Lucyccfc68 Sat 22-Aug-20 22:24:15

I've not heard anything from my DS's school. He has definitely put weight on, but it is inline with the 5 inches he has grown during the last few months.

He is still very slim and loves that he is now as tall as his friends, but hates the stretch marks he has as a result of such a quick growth spurt.

portico Sun 23-Aug-20 07:45:36

It’s wrong. If PHSE wasn’t bad enough, now this. That being said, it will appeal to MN virtue signallers.

School is about teaching Academic Subjects. I would like the nanny state to fuck off. Only parents have these rights.

Btw, how are teachers meant to teach if they have to implement volumes of new weekly guidance issued by the Government.

Yes, we do have an oversight epidemic, but that Must remain the purview of parents/caters - not schools.

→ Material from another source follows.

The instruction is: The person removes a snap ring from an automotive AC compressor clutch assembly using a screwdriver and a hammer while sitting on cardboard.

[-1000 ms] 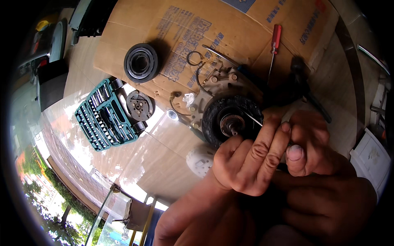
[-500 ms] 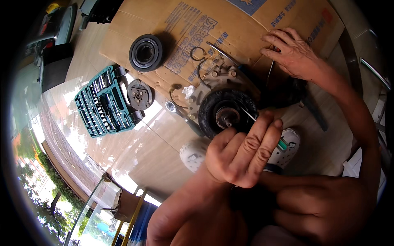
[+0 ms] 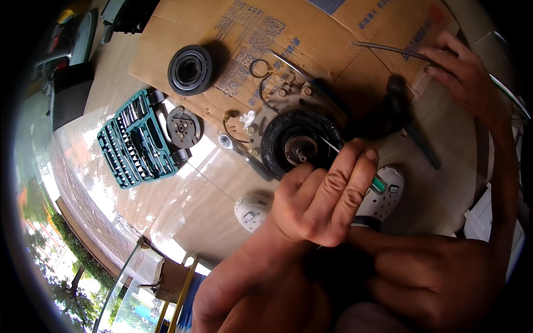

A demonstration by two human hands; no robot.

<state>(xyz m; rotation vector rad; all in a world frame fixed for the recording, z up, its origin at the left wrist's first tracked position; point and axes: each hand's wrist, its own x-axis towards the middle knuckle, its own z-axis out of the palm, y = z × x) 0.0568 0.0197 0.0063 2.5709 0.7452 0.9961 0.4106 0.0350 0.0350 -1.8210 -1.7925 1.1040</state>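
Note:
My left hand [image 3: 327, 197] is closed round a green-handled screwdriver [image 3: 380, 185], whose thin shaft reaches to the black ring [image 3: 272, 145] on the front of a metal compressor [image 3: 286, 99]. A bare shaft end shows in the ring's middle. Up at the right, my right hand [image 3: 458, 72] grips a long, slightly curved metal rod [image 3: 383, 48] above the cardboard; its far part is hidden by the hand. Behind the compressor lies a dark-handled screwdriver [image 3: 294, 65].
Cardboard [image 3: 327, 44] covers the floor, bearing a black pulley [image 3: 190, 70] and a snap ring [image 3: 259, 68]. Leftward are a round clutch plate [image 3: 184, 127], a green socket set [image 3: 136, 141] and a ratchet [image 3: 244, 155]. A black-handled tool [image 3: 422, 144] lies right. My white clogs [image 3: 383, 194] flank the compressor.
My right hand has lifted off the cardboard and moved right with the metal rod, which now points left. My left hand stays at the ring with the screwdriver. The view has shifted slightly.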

Paranoidmarvin Sun 23-Aug-20 07:50:39

My son is now going to college. So this doesn’t affect him anymore. But not a chance in hell would anyone be weighing my son. What a big step forward to disordered eating that would be. Not a chance.

ComeOnBabyPopMyBubble Tue 25-Aug-20 10:32:24

* but that Must remain the purview of parents/caters - not schools.*

What if the parents/carers don't "see" it / aren't willing to do anything about it?

Would you feel the same if the child was malnourished/underweight?

Julmust Tue 25-Aug-20 11:56:18

I was happy to let my dds be weighed in Reception and year 6, but wouldn't be keen on them being weighed now they are age 13 and 16.